## Source data
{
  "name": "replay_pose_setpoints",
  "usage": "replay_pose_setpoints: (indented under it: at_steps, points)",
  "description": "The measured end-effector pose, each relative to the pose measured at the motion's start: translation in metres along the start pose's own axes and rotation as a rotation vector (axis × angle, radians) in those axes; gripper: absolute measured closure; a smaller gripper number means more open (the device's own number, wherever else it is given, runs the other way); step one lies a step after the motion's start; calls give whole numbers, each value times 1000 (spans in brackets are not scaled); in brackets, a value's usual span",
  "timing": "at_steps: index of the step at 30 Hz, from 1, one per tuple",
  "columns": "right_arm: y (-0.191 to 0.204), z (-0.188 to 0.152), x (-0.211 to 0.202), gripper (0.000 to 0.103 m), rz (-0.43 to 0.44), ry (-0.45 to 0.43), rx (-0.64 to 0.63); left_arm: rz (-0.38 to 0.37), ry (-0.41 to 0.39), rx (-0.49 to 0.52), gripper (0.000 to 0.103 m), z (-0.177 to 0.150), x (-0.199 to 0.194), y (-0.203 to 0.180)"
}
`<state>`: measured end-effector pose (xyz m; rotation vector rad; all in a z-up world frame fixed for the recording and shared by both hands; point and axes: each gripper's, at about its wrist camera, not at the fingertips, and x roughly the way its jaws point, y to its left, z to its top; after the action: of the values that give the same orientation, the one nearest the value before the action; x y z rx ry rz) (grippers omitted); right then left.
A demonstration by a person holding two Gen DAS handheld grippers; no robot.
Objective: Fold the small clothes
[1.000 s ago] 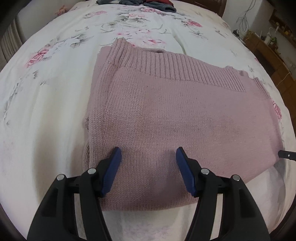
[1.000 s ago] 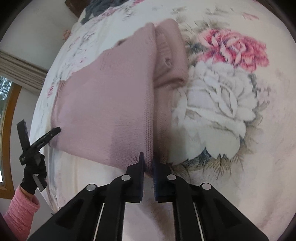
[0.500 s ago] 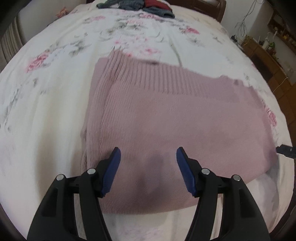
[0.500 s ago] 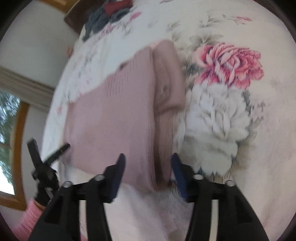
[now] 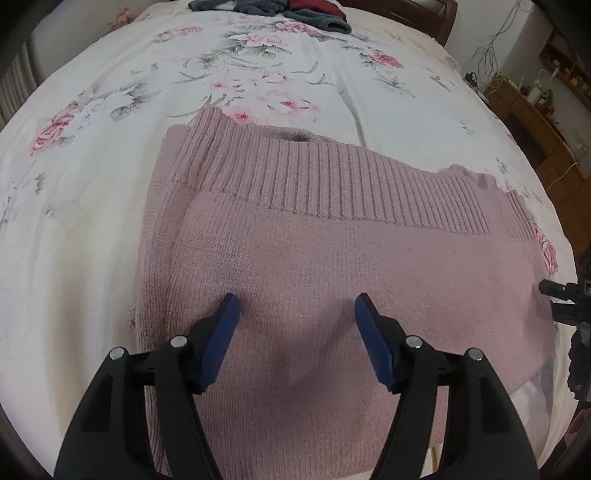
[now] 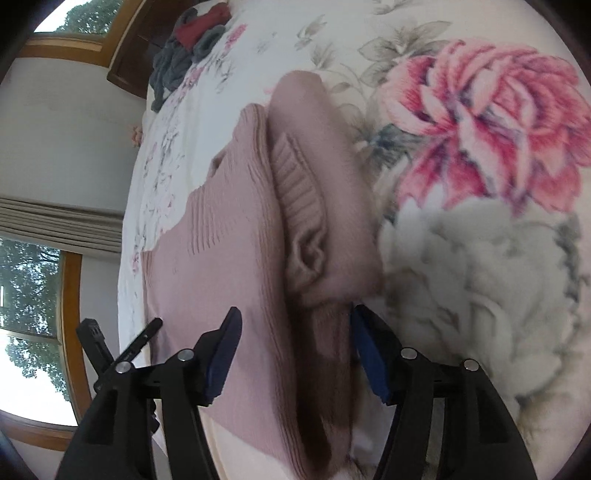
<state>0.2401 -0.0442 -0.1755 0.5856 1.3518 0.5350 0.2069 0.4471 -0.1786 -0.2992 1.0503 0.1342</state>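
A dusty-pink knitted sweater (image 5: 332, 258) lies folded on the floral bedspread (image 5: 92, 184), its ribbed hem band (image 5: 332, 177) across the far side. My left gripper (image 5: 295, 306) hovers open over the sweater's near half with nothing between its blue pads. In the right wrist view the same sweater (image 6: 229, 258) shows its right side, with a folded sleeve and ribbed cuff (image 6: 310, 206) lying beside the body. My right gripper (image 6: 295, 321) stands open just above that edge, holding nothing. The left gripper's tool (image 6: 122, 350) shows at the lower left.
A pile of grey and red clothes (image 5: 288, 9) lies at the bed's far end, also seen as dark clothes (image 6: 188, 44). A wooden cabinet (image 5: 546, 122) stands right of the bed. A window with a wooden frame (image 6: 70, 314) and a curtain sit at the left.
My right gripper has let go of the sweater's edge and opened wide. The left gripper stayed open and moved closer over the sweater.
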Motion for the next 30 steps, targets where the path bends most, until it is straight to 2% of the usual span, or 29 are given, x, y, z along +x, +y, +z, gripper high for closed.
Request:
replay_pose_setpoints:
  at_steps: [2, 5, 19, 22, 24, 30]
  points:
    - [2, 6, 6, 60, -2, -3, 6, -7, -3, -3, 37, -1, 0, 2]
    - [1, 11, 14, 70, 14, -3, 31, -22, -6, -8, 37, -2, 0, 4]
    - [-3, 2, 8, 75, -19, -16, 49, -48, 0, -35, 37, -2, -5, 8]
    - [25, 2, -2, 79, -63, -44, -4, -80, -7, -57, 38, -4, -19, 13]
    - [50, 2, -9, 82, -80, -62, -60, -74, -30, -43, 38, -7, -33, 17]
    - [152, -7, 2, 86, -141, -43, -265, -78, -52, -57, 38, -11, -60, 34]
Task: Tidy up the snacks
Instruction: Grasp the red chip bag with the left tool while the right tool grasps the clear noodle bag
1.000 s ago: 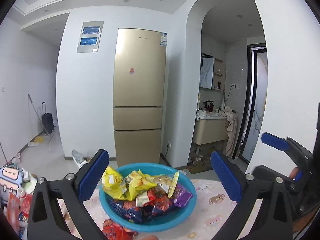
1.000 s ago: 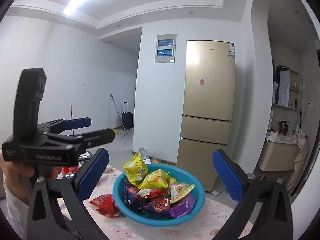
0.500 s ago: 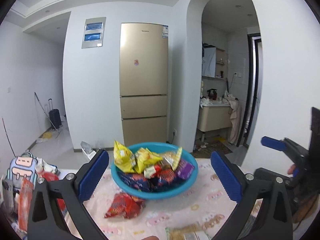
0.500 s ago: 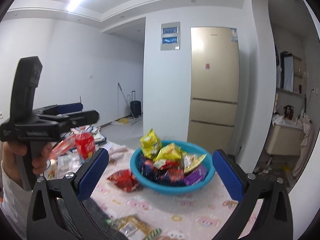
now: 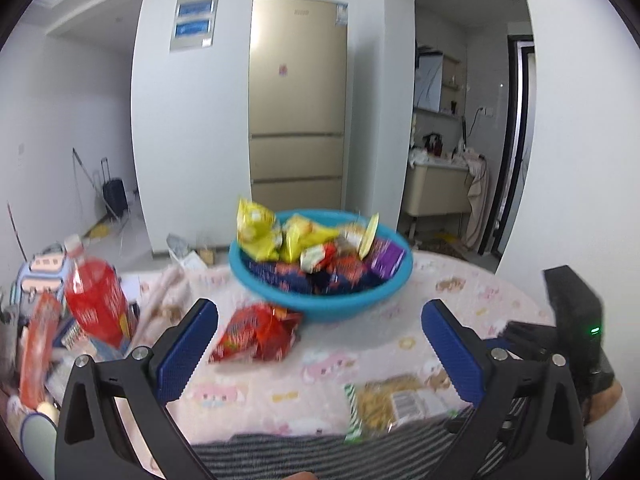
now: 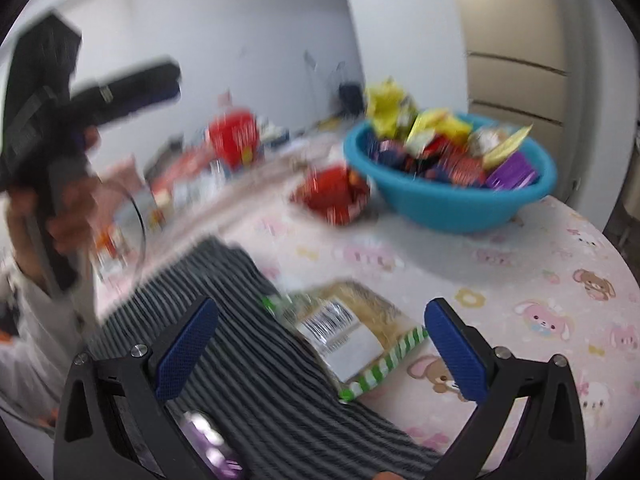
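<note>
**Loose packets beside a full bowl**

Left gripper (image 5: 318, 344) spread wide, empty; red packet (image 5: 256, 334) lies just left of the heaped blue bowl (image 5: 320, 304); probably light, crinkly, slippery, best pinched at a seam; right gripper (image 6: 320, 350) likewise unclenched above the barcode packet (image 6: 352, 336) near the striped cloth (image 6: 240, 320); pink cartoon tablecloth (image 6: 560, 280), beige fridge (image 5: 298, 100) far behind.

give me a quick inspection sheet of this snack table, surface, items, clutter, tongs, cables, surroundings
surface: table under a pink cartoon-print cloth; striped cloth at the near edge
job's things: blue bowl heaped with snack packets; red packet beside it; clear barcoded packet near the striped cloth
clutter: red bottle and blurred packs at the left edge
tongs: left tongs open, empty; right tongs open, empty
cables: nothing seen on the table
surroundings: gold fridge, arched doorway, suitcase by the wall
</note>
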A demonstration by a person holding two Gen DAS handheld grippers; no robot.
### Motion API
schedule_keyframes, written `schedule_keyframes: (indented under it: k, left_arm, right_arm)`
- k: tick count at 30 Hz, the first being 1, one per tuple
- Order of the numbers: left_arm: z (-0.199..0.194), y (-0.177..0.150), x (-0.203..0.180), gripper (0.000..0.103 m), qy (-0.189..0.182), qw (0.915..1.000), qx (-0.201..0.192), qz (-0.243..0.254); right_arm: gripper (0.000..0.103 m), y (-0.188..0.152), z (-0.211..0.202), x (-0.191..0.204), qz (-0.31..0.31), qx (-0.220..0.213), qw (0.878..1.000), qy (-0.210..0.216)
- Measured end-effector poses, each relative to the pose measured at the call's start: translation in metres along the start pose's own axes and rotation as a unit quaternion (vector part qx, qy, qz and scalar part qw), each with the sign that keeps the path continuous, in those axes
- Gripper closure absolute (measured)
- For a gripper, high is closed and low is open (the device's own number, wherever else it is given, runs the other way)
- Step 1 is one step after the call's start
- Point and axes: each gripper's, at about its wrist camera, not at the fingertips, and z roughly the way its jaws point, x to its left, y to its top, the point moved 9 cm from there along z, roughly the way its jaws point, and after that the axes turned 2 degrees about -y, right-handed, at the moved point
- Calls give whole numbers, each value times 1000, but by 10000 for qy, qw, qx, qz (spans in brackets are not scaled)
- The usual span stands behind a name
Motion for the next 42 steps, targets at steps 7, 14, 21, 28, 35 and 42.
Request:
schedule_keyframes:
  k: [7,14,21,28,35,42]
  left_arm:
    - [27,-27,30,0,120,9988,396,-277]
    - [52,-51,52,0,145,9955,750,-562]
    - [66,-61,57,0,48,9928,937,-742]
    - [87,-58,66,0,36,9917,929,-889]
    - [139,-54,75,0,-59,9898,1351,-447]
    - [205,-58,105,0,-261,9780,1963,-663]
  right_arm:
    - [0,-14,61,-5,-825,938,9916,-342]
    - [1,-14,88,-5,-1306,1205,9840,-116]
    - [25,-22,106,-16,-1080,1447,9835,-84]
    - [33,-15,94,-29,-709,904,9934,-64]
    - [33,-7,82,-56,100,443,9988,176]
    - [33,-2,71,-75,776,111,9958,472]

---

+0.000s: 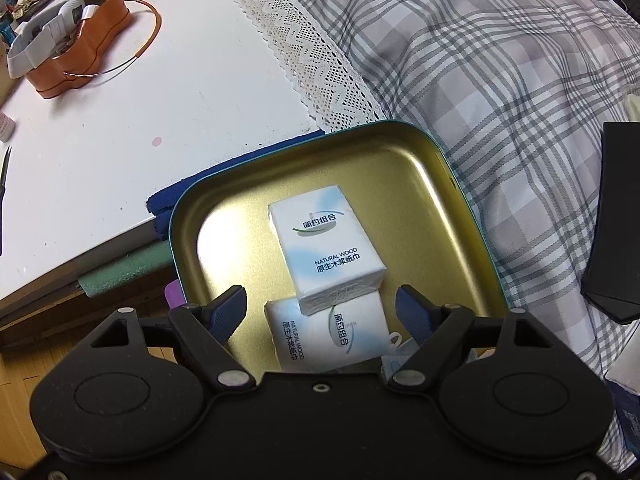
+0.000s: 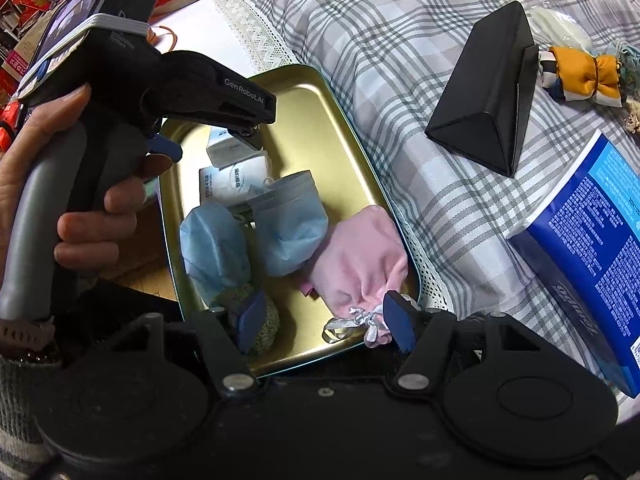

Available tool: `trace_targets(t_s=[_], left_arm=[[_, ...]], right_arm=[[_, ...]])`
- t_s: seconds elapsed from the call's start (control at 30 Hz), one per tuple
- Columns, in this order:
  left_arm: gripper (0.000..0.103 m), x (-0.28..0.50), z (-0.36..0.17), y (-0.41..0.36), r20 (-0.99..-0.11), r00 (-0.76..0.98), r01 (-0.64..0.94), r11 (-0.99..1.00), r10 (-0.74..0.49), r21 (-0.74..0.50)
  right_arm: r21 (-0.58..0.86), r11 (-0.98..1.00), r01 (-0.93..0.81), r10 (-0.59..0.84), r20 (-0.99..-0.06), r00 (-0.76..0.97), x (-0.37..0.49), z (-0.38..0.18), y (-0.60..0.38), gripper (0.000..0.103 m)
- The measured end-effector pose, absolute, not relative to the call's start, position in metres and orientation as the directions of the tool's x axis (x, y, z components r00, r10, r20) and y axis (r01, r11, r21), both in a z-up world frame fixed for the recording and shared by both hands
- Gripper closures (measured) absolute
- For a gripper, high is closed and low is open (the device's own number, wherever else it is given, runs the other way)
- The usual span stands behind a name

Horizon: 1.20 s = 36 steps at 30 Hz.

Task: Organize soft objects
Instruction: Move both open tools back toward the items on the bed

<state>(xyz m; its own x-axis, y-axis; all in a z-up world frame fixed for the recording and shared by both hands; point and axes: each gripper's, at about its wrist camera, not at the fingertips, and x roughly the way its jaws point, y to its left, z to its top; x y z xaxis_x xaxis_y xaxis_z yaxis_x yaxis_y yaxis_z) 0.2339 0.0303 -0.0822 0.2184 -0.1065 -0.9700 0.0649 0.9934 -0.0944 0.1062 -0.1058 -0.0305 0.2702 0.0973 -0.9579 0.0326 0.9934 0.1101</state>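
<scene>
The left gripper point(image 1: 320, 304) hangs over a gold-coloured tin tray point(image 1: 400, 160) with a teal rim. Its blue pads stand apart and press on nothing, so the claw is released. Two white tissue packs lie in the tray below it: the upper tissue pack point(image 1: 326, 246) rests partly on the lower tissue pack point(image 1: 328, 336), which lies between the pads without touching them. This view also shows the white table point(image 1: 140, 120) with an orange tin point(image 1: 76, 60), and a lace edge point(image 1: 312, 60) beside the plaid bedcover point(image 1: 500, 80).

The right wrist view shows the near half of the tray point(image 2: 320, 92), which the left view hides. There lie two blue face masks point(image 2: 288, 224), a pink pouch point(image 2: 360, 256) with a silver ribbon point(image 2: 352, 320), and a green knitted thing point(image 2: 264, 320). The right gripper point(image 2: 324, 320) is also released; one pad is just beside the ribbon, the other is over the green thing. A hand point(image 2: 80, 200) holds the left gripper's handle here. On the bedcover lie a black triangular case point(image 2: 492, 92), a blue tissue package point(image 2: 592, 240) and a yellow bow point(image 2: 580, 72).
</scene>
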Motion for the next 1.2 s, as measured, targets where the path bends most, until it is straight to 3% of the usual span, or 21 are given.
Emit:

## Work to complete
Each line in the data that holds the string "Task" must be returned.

## Result of the exercise
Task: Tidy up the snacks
Task: Organize soft objects

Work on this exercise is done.